Replacing inorganic fertilizer with organic substrate contributes to sustainable agricultural production capacity. However, the effects of organic substitution regimes (OSR) on global crop productivity, soil carbon (C) and nitrogen (N) losses and biofertility as function of environmental variables have not been systematically quantified. Here, we have conducted a meta-analysis of these effects using field data (211 papers with 852 observations) collected around the world. Results indicated that OSR increased crop productivity (3.04 %) and soil biofertility (soil qMBC, qMBN, microbial richness, Shannon and functionality by 11.4 %, 21.1 %, 10.2 %, 3.95 %, and 38.5 %, respectively), and reduced soil N losses (N2O emissions, NH3 volatilization and soil N leaching by 26.5 %, 26.1 %, and 33.8 %, respectively), but increased CO2 emissions (19.4 %), and paddy fields CH4 emissions (41.2 %). N rate was an important factor influencing crop productivity and soil biofertility response to OSR, and crop productivity and soil biofertility had a greater positive response at moderate substitution rates in acid soil and long-term trials, but full substitution significantly decreased crop yield.
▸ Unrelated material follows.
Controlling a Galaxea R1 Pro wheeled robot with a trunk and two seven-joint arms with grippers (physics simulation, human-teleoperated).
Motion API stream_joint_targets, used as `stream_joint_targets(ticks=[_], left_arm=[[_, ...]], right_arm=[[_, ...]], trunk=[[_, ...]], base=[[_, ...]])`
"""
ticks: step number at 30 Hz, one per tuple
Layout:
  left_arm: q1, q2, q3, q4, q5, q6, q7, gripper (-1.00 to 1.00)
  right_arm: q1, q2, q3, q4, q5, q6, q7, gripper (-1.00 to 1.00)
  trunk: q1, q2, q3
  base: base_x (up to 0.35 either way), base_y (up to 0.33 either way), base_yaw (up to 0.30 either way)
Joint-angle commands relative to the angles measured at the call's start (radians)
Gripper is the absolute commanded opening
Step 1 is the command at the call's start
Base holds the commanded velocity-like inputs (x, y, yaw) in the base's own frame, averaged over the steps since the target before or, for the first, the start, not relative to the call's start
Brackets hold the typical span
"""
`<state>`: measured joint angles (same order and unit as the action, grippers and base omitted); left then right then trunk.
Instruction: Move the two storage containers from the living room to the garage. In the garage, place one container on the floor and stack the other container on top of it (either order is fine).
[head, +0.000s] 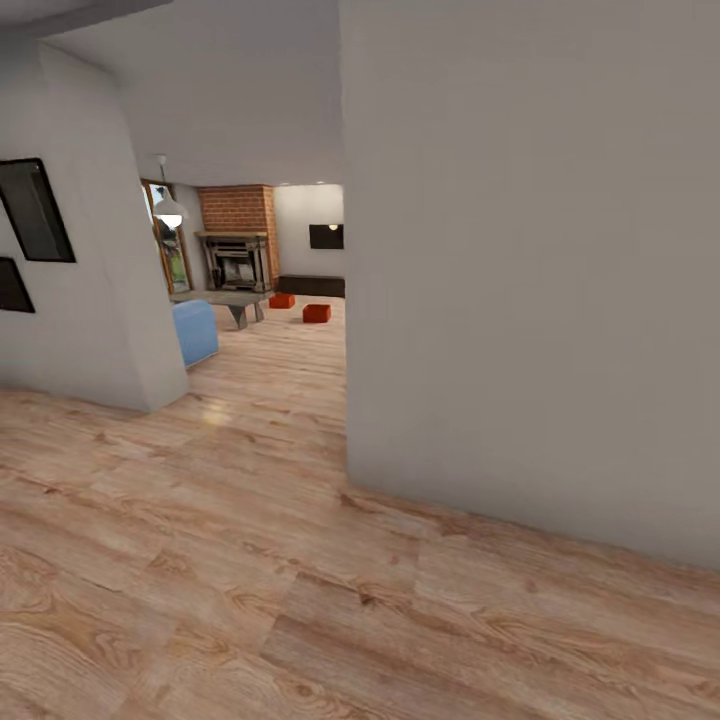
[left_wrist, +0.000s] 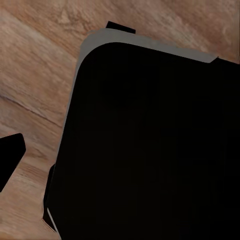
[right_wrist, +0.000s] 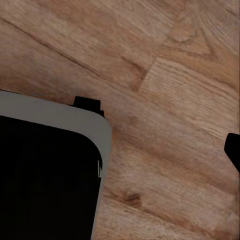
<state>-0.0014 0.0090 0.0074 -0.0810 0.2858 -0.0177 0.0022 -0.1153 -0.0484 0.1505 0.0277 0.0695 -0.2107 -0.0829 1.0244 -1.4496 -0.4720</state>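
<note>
Two containers (head: 282, 300) (head: 317, 313) sit far off on the living-room floor (head: 300, 370); this is the approach. Next: drive past the wall (head: 530, 270). Neither gripper's state can be told.

Two storage containers (head: 282, 300) (head: 317, 313) on plank floor (head: 280, 380)

The near white wall (head: 530, 280) hides most of the living room (head: 270, 270) from me. The two storage containers (head: 316, 313) sit far off, too small to make out their rims. A black body (left_wrist: 150, 150) blocks my left wrist view, cut off by its edges.
</note>
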Motion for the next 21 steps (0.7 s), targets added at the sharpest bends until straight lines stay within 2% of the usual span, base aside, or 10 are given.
stream_joint_targets(ticks=[1, 12, 21], left_arm=[[0.0, 0.0, 0.0, 0.0, 0.004, -0.002, 0.0, 1.0], [0.0, -0.001, 0.001, 0.0, 0.004, -0.001, 0.001, 1.0], [0.0, -0.001, 0.001, 0.0, 0.004, -0.002, 0.001, 1.0]], right_arm=[[-0.001, 0.0, 0.004, 0.003, 0.007, -0.004, -0.006, 1.0], [-0.001, 0.0, 0.004, 0.003, 0.007, -0.004, -0.007, 1.0], [-0.001, 0.0, 0.012, 0.003, 0.018, -0.003, -0.007, 1.0]], trunk=[[0.001, 0.0, -0.001], [0.001, 0.0, -0.001], [0.001, 0.0, -0.001]], base=[[0.325, 0.0, 0.269], [0.325, 0.0, 0.256], [0.325, 0.0, 0.04]])
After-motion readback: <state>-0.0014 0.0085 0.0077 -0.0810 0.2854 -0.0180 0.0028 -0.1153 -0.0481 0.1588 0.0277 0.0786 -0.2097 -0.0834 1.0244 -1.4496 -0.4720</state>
Furthermore, the increase in soil biofertility and crop yield saturated in ~10–14 and ~ 22 years after organic substrate input. The emissions of CO2, CH4, and N2O significantly increased with increasing substitution rates, while the opposite was true for N leaching. The NH3 volatilization response to OSR presented a positive effect in acidic and coarse texture soil. OSR was more beneficial in mitigating soil C and N loss response (except CO2 emissions) in uplands compared to paddy fields. Therefore, implementation of OSR requires site-specific strategies to better achieve a balance between increasing crop production and reducing environmental benefits. Given that the OSR improvement varies depending on environmental variables, we propose a predictive model to initially assess the potential for OSR improvement. This study will provide scientific guidance on the reasonable application of organic substrate in agroecosystems.